▸ Brief:
Gather, from the data below, each line in which the word "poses" occurs.

▸ Records for the task:
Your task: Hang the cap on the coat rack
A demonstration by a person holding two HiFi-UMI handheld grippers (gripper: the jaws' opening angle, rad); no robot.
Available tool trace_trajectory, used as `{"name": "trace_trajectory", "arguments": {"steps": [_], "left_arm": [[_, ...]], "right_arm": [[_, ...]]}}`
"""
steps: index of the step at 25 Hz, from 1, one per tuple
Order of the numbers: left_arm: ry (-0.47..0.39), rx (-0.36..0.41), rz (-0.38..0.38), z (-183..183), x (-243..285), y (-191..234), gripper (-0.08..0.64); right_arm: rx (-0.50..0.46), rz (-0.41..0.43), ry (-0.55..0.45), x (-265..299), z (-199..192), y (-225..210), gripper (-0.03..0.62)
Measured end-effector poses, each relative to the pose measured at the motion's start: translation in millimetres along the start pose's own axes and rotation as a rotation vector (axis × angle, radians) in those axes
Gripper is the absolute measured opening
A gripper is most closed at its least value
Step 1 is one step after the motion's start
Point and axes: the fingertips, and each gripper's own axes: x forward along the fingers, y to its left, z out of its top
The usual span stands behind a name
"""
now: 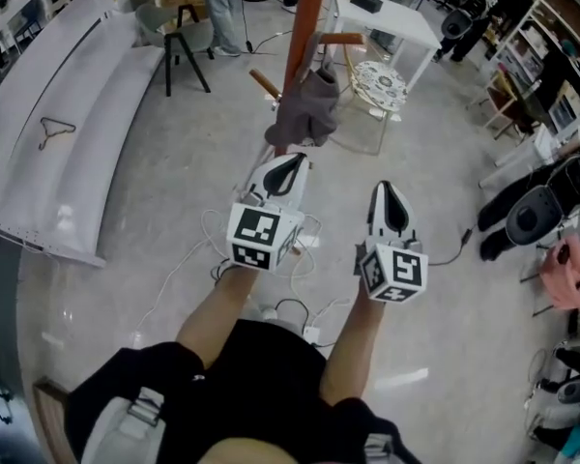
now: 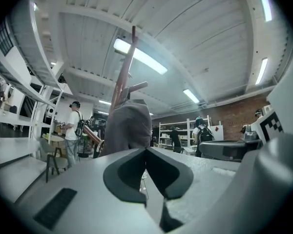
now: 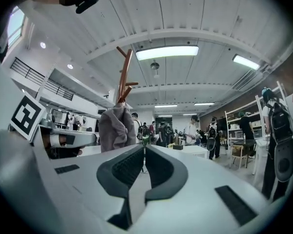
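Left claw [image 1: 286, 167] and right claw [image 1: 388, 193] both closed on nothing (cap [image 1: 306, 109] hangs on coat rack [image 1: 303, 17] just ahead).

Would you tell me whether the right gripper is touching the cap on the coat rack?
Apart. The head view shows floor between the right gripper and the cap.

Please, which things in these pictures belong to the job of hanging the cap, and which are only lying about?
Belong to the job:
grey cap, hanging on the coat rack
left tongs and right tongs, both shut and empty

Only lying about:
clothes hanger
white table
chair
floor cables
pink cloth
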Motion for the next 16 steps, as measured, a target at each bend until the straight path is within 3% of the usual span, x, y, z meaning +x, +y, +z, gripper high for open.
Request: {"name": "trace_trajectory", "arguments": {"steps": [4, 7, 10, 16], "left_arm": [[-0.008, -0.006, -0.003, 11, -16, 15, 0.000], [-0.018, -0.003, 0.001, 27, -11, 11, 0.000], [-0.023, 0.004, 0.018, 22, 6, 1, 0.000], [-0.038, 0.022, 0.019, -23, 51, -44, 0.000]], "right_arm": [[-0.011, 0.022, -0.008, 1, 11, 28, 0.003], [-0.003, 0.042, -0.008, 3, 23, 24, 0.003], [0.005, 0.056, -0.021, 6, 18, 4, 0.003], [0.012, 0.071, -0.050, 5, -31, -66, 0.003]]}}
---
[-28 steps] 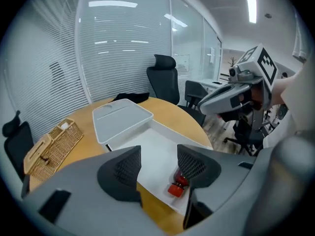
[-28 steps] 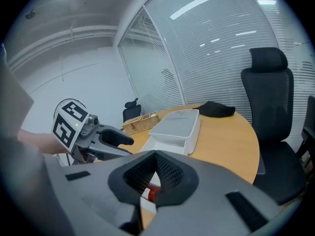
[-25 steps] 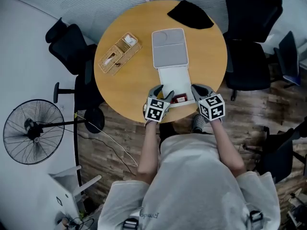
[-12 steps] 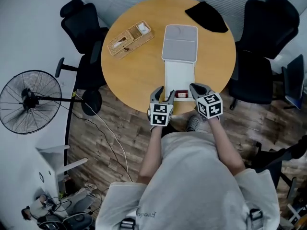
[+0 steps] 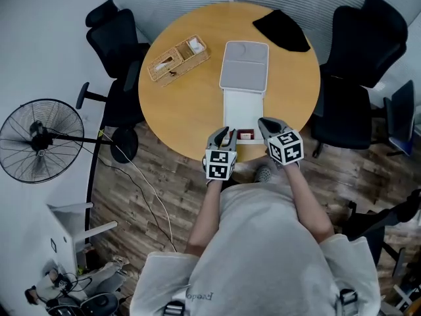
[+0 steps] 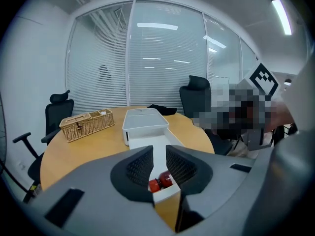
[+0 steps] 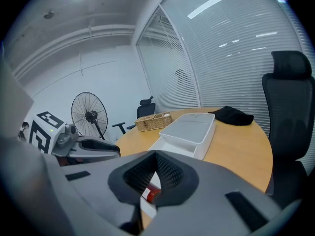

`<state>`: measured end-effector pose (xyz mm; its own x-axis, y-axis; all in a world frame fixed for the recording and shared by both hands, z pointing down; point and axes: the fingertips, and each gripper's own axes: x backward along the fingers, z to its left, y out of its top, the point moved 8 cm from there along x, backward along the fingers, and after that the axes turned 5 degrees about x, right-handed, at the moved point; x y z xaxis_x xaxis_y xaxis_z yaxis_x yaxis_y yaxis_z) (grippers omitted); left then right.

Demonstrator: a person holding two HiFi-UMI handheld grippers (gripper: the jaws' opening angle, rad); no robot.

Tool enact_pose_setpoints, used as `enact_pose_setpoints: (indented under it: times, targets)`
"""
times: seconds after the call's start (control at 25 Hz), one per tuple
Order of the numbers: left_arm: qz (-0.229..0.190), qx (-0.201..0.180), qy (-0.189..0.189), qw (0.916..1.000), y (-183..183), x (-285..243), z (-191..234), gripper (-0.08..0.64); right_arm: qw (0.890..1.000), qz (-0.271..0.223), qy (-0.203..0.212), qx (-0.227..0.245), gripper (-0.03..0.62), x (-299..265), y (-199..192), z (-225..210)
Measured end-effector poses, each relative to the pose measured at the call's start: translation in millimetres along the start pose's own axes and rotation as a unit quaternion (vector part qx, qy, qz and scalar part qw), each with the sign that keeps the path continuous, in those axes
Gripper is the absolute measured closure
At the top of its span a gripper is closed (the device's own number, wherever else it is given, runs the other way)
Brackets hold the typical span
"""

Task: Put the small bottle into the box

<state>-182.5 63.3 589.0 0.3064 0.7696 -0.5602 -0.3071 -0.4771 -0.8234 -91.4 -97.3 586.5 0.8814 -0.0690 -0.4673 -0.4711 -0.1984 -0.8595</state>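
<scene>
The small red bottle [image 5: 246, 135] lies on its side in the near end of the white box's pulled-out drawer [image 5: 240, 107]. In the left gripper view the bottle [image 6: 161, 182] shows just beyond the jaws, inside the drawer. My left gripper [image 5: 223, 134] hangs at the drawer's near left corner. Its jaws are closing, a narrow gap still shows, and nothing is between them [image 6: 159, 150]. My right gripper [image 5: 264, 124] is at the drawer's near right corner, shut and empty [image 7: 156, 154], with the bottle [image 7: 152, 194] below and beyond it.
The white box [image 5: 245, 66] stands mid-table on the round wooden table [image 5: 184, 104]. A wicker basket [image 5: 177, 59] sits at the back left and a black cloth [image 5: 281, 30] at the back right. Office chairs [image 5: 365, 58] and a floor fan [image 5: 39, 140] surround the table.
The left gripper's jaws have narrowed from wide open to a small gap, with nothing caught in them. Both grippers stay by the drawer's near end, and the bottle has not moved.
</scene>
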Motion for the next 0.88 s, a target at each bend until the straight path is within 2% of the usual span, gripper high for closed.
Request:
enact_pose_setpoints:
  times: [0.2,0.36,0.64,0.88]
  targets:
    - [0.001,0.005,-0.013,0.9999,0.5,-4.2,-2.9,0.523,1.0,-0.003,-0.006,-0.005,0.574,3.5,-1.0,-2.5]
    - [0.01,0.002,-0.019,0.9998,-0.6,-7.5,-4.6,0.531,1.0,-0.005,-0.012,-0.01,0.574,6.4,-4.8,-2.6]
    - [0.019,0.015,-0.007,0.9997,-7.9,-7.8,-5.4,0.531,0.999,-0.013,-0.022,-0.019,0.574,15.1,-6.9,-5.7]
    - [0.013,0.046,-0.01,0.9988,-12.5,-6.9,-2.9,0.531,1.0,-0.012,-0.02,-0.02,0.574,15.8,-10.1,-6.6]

▸ Solution to the problem:
Measured end-effector poses, each relative to the pose measured at the motion's start: translation in millimetres along the start pose's own axes and rotation as a rotation vector (axis × angle, radians) in those axes
Measured end-effector poses, each relative to the pose measured at the call's start: translation in millimetres along the start pose's own axes and rotation as a unit quaternion (vector part qx, qy, qz and scalar part qw), each with the sign that keeps the path continuous, in those axes

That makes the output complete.